Nein, man muss Björn Höcke nicht mögen. Weder für seine politischen Auffassungen, noch in seiner Person. Und deshalb ist es natürlich vollkommen zulässig, dass Julian Reichelt den Thüringer Politiker zuletzt derart hart anging, dass er der AfD das Potenzial zur Regierungsverantwortung zusprach, sofern sie sich von dem zweifelsohne umstrittenen, polarisierenden und provozierenden Charakter lossagt. Aber ist es nicht deutlich zu kurz gedacht, das Erklimmen von Einfluss allein an einem Vertreter der Blauen festzumachen, der eben nicht nur streitbar ist, sondern auch eine Menge Wähler, Mitglieder und Sympathisanten an die Alternative für Deutschland bindet?

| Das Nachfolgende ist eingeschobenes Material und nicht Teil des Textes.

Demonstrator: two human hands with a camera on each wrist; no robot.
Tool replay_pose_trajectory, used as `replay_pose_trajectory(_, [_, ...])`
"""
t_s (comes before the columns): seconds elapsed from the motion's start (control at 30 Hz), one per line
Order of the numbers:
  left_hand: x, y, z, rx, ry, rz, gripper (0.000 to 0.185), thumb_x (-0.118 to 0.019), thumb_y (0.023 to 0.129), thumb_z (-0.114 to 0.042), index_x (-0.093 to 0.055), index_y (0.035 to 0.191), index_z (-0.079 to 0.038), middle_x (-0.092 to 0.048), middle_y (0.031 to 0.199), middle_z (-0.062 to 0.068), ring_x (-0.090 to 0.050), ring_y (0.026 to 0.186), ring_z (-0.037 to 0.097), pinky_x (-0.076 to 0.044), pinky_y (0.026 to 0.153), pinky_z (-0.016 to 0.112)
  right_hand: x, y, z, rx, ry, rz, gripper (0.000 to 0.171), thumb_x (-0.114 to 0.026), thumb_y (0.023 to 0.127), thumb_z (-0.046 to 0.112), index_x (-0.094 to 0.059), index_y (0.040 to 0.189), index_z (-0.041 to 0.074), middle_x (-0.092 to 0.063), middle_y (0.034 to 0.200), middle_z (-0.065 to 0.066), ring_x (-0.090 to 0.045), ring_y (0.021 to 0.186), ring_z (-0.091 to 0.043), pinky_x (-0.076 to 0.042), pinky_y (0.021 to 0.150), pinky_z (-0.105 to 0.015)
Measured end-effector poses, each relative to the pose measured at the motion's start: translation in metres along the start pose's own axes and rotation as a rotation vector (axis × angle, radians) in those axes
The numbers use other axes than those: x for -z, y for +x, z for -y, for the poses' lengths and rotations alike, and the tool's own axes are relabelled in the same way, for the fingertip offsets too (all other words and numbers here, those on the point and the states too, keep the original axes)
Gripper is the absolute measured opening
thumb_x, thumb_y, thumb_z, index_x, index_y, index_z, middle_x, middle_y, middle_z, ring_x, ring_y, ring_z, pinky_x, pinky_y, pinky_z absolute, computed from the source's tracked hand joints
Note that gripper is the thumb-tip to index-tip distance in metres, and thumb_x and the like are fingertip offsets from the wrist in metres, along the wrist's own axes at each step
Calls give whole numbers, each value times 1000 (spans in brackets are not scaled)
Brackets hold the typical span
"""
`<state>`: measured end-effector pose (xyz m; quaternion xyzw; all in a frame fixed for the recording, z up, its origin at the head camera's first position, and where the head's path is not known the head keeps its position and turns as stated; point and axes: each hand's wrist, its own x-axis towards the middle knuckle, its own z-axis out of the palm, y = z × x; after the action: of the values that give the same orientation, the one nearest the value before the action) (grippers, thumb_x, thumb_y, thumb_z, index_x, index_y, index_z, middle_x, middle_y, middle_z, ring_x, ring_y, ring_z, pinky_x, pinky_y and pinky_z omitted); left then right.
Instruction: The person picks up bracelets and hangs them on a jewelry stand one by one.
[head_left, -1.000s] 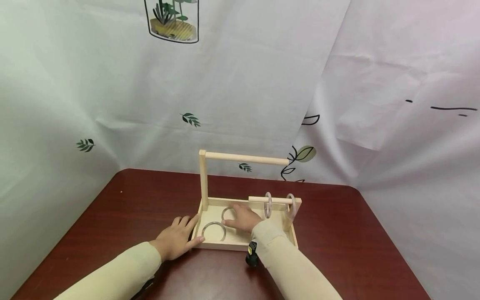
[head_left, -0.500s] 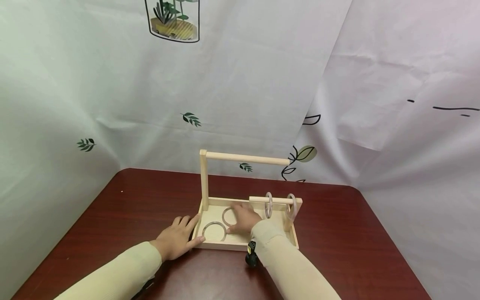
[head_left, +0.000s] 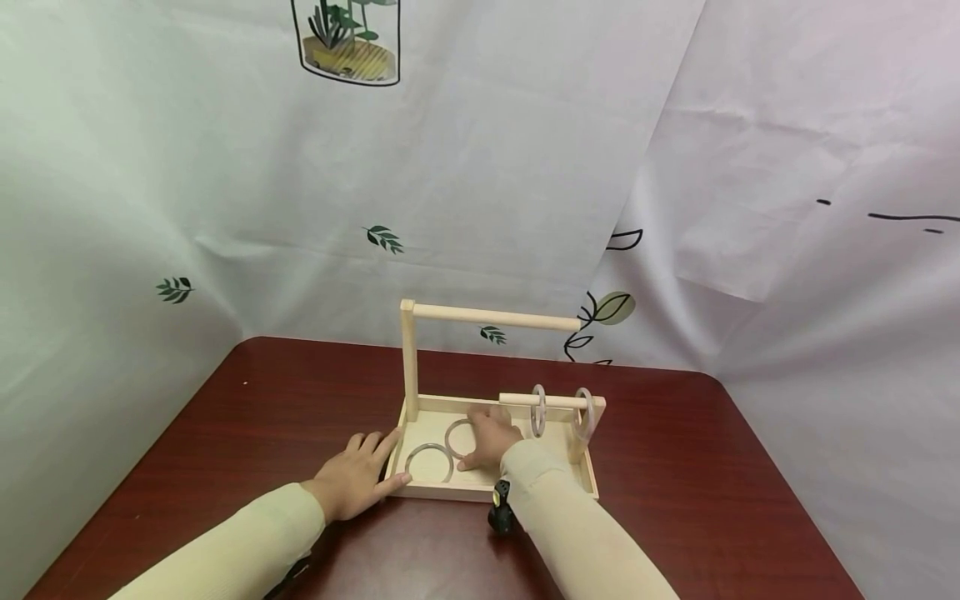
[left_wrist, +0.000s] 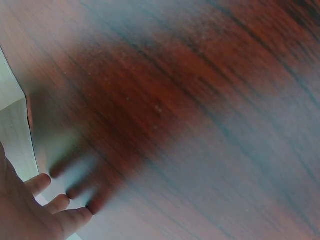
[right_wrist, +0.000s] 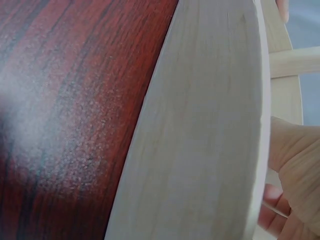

Liest man sich die Zeilen des „Nius“-Kommentators in ihrer Gänze durch, so macht der konservative und stets seine Nähe zur CDU durchblicken lassende Journalist ein ziemlich vergiftetes Angebot in Richtung der Alternative für Deutschland. Er prognostiziert ihr die Möglichkeit, an der Macht teilzuhaben, sollte sie dem ehemaligen Lehrer nicht nur das Vertrauen entziehen, sondern ihn gar aus den eigenen Reihen entfernen. Man könnte auf den ersten Blick denken, hier meine es jemand gut mit einer Kraft, die in den Medien regelmäßig Denunziation, Diffamierung und Brandmarkung ausgesetzt ist.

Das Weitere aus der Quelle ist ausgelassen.